The 2010 draft UWMP released January 13th profoundly lowers long term projections up to 13 percent for normal and single dry years and up to 18 percent for multiple dry years which are almost comparable to projections published back in 1985. UWMP plans from 1990 to 2005 cited exceptionally higher water supplies that were 20 percent higher than 1985 levels.
The city’s UWMP is a detailed report describing LADWP’s water infrastructure, its water sources, its current and future plans, and a projection of the next 25 years water supply. The UWMP is cited by the LADWP in their Water Supply Assessments (more on that later), and by city planners and developers when evaluating new housing projects. It’s also cited by the city’s planning department when elements of the General Plan are drawn up.
So why have projections dropped so dramatically?
In recent years there has been a growing contradiction between ‘sufficient’ water supplies regularly cited by planning documents for new developments, and the city’s strong arm tactics to force residents into conserving.
This disparity has been leading people to ask the obvious questions: Do we or do we not have enough water to sufficiently supply the residents of Los Angeles? And if water supplies are tight as the city and water department says they are, why do we continually come to the conclusion in these assessments that there are sufficient supplies?

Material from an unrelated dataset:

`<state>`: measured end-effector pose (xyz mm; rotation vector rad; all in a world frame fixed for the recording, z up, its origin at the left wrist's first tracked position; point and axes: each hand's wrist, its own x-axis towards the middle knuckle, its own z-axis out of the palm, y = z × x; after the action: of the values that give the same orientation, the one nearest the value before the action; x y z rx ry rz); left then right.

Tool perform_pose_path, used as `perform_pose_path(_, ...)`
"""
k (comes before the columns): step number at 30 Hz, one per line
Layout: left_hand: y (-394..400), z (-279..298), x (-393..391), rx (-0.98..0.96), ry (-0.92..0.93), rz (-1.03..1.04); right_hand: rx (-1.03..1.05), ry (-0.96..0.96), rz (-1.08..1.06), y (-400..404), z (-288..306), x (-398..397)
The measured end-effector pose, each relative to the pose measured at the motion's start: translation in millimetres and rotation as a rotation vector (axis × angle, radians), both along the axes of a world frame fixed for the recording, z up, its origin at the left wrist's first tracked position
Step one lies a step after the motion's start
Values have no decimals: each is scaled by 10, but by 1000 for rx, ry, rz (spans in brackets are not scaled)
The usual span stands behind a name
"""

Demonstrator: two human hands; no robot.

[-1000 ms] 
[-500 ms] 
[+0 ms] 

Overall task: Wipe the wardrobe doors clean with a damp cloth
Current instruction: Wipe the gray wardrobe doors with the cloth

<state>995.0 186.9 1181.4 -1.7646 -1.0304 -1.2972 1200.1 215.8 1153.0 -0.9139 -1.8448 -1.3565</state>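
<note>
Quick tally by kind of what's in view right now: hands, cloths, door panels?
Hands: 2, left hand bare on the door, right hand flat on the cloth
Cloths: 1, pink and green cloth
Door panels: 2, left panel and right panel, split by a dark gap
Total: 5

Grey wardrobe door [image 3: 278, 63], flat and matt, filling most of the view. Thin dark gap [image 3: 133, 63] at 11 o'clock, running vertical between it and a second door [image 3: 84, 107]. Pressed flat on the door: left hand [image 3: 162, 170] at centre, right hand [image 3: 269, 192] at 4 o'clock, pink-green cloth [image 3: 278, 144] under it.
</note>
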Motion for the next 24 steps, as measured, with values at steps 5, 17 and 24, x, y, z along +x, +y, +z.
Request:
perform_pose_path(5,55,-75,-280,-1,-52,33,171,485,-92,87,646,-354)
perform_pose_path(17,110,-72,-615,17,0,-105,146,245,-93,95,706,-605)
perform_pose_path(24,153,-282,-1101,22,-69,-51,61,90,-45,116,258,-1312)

The answers can be found in the document used to base future water supply which is the UWMP. Past UWMP’s had far and away overestimated the water department’s future projections which allowed high density development to proceed unabated. The reports overestimated how much groundwater would be available in future years; they failed to reduce those estimations by subtracting groundwater recharge using imported water purchased from Metropolitan Water Department (MWD) and they assumed that the MWD would bail them out in dry and multi-dry years if supplies were not met by local supplies and L.A.’s own aqueduct system.
In recent years the UWMP was becoming an embarrassment. The absurdity of the previous UWMP’s played out in almost comedic fashion when the projections did not meet real deliveries. This was particularly true between 2000 and 2008 when housing production and new water connections to them rose sharply. The city council was forced to approve an emergency water conservation ordinance that limited landscape watering to Monday’s and Thursdays and made it illegal to serve water in restaurants unless customers asked.
That was soon followed on nightly news with the mayor’s introduction of the LADWP Drought Busters; LADWP employees who would be given the authority to enforce the city’s strict ordinance by ticketing residents who watered on the wrong days.
In later months newscasts brought us dramatic videos almost nightly of water mains literally bursting at the seams and flooding streets throughout the city.
The folly continued until a panel of academics hired by the LADWP concluded that it was the ill-engineered ordinance limiting landscape water to two days a week that caused water mains to cycle between sudden high and low pressures and thus crack.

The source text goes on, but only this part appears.